_Work item:_ A letter-for-letter copy of the listing is required, with no pictures in it.
---------- Given information ----------
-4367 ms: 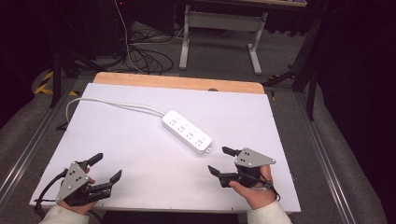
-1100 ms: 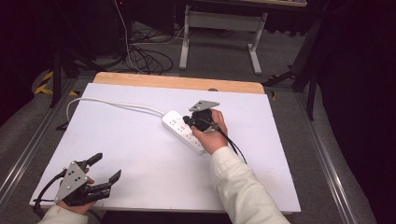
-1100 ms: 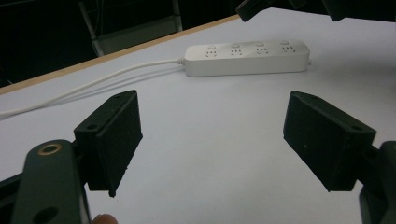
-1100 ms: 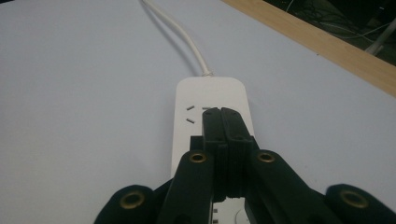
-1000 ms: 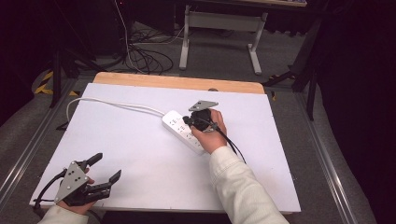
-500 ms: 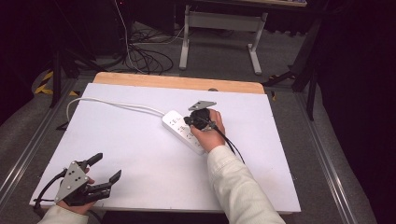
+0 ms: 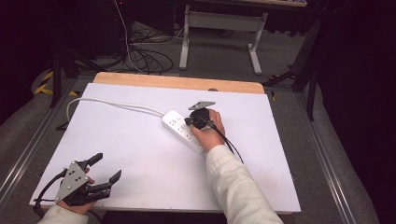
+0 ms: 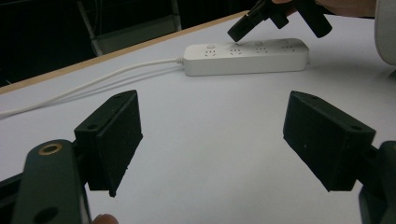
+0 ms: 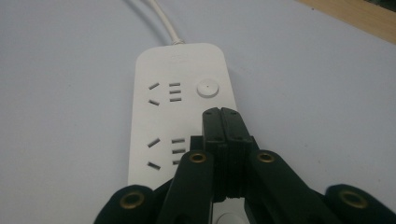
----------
_Problem solution:_
-4367 ms: 
-1100 ms: 
-1100 ms: 
-1100 ms: 
-1000 ms: 
-500 ms: 
+0 ms: 
+0 ms: 
+0 ms: 

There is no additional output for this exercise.